И мы схоронили. Все ревмя ревели. Жалели соловушку нашу. Она всяк день песней встречала. И меня грамоте научила. Худо без нее! Хуже всех Тиме. Кой день сидит на могилке».
— До Тобольска много ль пути? — пытал Митя румяного, крепкого старика. Старика звали Ефрем Кулемин. Он первым углядел это место. «Тут и поселимся», — сказал. И разбежались дома по берегу озера, прячась за высоченными кедрами. В полуверсте Обь размахнулась. Однако на виду у реки дома ставить остереглись. Все лучше, когда подальше от стороннего глаза.
— От Кулемы-то? — приятным добрым голосом отвечал Ефрем, лаская жавшегося к нему внучонка. — Дак немало. Ден, поди, пять бежать, а то и поболе. Сперва Самаровский ям будет, от его вверх — напрямки пойдет дорога…

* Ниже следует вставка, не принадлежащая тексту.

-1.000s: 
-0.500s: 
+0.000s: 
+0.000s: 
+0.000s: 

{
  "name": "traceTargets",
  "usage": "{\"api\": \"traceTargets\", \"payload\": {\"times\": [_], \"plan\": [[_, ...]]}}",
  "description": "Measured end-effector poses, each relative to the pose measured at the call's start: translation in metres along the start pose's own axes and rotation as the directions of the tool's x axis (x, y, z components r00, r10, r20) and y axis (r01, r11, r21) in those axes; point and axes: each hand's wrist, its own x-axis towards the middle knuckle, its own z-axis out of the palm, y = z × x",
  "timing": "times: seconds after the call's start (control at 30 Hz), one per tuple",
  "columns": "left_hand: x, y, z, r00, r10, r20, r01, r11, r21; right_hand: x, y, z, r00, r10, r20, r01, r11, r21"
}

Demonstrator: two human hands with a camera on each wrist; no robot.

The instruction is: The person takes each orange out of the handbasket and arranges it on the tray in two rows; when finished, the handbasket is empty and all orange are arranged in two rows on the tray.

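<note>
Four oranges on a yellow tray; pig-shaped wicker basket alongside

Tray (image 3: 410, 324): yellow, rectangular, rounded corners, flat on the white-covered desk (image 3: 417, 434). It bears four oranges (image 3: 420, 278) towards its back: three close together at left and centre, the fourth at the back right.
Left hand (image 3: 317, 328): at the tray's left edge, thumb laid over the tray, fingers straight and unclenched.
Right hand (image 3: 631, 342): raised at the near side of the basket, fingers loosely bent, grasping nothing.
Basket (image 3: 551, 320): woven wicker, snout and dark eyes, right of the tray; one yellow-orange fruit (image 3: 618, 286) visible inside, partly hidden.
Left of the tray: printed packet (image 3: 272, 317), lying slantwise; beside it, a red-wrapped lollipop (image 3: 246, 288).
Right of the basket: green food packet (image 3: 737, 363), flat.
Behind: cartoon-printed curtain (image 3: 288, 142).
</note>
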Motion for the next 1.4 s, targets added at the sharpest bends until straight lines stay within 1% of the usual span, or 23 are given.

Поблагодарив старика за гостеприимство, Митя приказал собираться в путь.
— А чо вам? Оставайтесь. Люди вы, вижу, незлые — уживемся. Тут всего вдоволь: рыбы, птицы. Девок у нас незамужних много…
— С делом мы, дедушка! С важным государевым делом. А то бы остались. Вы за могилкой-то приглядывайте.
— Присмотрим. Первая могилка в Кулеме, — вздохнул старик и напомнил: — И вы нас не забывайте.
— Лед сойдет — ждите, — пообещал Митя, хотя не знал, как еще сложится в Тобольске. И Тима упрямится, никак не стащишь его с могилы. — Великое горе, а нам дальше идти.
Взяв у Гоньки племянника, отправился с ним на кладбище.
— Пойдем, Тима! Или забыл наш зарок?
— Мне дальше нет пути, — покачал головой Барма, прикладывая к щеке мертвый, мерзлый камень.
— Тогда и я здесь останусь, — решил Бондарь, которому жизнь в Кулеме пришлась по душе: ни попов, ни ярыг. Всем правит сход. Он же решает все вопросы. Угодьями не ограничивают: бери земли, сколь подымешь. И налогов тут нет. Правда, каждую тридцатую часть приходится отчислять общине: для вдов, для сирот, для хворых и немощных.